Califf was granted tenure as professor of cardiology at Duke University School of Medicine. He was the founding director of the Duke Clinical Research Institute, which is a large academic research organization with 1000 employees[3] and an annual budget of $320 million, 50-60% of which is funded from the pharmaceutical industry.[8]
Califf led strategy and policy for Alphabet’s health subsidiaries. He was the full-time head of strategy and policy for its Verily Life Sciences and Google Health divisions.[9]
Califf has led many clinical cardiology research studies, health outcomes research, health care quality, and translational research, which seeks to ensure that advances in science translate into medical care. He was a lead investigator in clinical trials testing the efficacy of the cholesterol-lowering drug combination ezetimibe/simvastatin.[10]

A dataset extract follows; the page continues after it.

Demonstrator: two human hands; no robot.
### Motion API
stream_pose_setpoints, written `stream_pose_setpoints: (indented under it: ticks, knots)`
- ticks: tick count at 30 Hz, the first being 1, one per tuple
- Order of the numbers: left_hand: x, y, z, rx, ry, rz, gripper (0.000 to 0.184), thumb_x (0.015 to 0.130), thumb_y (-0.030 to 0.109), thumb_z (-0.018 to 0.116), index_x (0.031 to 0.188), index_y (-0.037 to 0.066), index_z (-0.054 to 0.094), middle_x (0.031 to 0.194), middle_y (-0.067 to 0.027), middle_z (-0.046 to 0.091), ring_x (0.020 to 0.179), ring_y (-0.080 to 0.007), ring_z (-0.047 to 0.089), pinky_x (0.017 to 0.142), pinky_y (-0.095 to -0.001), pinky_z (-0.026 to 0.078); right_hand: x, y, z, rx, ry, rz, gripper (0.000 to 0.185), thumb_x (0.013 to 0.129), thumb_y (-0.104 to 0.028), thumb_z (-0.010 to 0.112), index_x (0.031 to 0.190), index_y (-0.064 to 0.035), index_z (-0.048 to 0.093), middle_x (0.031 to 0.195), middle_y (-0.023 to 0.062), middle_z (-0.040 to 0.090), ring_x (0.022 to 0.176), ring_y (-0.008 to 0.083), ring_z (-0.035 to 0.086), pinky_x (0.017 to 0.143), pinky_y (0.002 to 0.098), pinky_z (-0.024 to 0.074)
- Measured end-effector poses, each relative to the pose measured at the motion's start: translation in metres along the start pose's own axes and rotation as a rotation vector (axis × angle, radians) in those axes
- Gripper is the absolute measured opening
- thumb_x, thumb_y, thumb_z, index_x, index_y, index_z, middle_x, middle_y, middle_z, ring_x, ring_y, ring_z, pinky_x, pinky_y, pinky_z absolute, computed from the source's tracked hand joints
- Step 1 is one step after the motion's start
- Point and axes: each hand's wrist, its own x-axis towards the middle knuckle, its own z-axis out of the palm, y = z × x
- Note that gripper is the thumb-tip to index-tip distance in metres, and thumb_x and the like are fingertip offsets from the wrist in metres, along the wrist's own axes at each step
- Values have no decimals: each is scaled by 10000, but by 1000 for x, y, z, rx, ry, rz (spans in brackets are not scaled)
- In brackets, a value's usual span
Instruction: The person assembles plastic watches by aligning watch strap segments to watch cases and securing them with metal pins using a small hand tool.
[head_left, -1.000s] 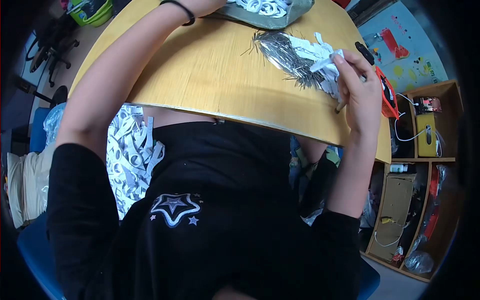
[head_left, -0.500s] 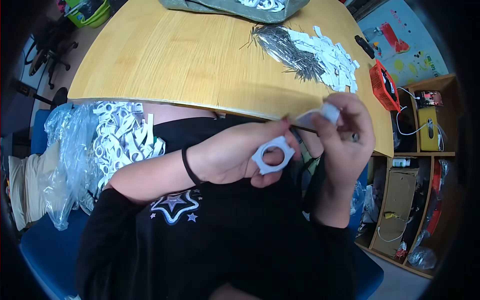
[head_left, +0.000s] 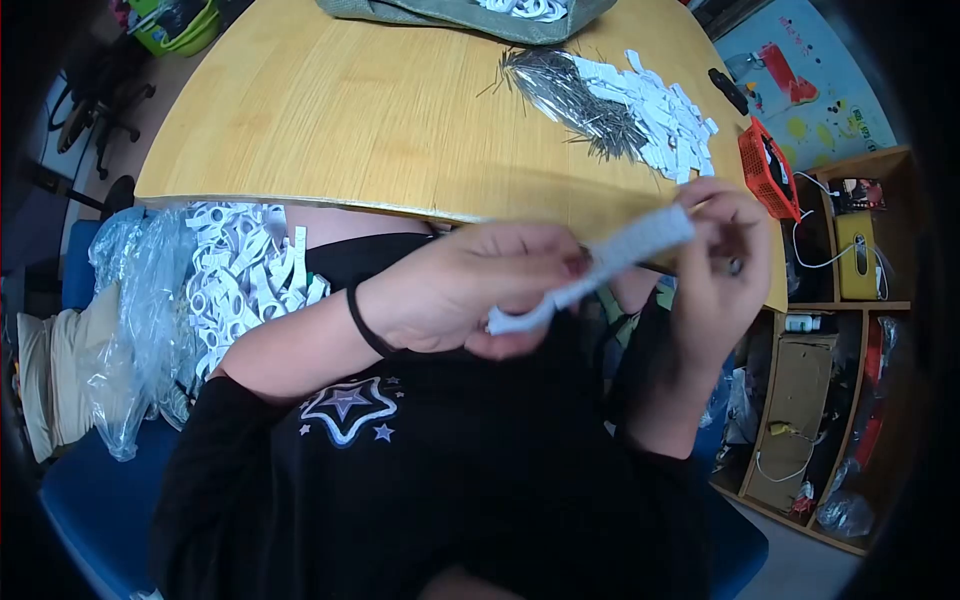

As of 2015, he was vice-chancellor of clinical and translational research and the Duke Translational Medicine Institute (DTMI) director. Califf is recognized by the Institute for Scientific Information as one of the top 10 most cited medical authors, with more than 1,200 peer-reviewed publications.[11]
Califf worked very closely with pharmaceutical companies at the Duke clinical trials center "convincing them to do large, expensive, and, for Duke, profitable clinical trials."[12] He was a paid consultant for Merck Sharp & Dohme, Johnson & Johnson, GlaxoSmithKline, AstraZeneca, and Eli Lilly per ProPublica from 2009 to 2013. The largest consulting payment was $87,500 by Johnson & Johnson in 2012, and "most of funds for travel or consulting under $5,000", which has been called "minimal for a physician of his stature".[13] From 2013 to 2014 he was paid a total of $52,796; the greatest amount being $6,450 from Merck Sharp & Dohme, followed by Amgen, F. Hoffmann-La Roche AG, Janssen Pharmaceutica, Daiichi Sankyo, Sanofi-Aventis, Bristol-Myers Squibb and AstraZeneca.[14] He was a director of Portola Pharmaceuticals, Inc. from July 2012 to January 26, 2015,[13] an advisor for Proventys, Inc., chairman of the medical advisory board of Regado Biosciences, Inc. and has been a member of that board since June 2, 2009, and a member of the clinical advisory board of Corgentech Inc.[15] Forbes wrote that his close ties to the drug industry were why he was not nominated for the FDA Commissioner position in 2009.[12] Califf's ties to the pharmaceutical industry were criticized by the magazine The American Prospect,[16] and Democratic Senators Bernie Sanders and Joe Manchin, who announced their intention to vote against his 2021 renomination.[17]
In January 2015, Califf was appointed Deputy Commissioner of the United States Food and Drug Administration's Office of Medical Products and Tobacco, "second in scope only to being commissioner".[3] [4] In February 2015, Califf was cited as a possible successor to Margaret Hamburg, the outgoing Commissioner of the Food and Drug Administration.[18] and in September 2015, President Barack Obama nominated him to be the next FDA commissioner.[1] In February 2016, the US Senate confirmed Califf as commissioner of the Food and Drug Administration by a vote of 89-4.[19] [20] Califf stepped down from the post of FDA commissioner on January 20, 2017.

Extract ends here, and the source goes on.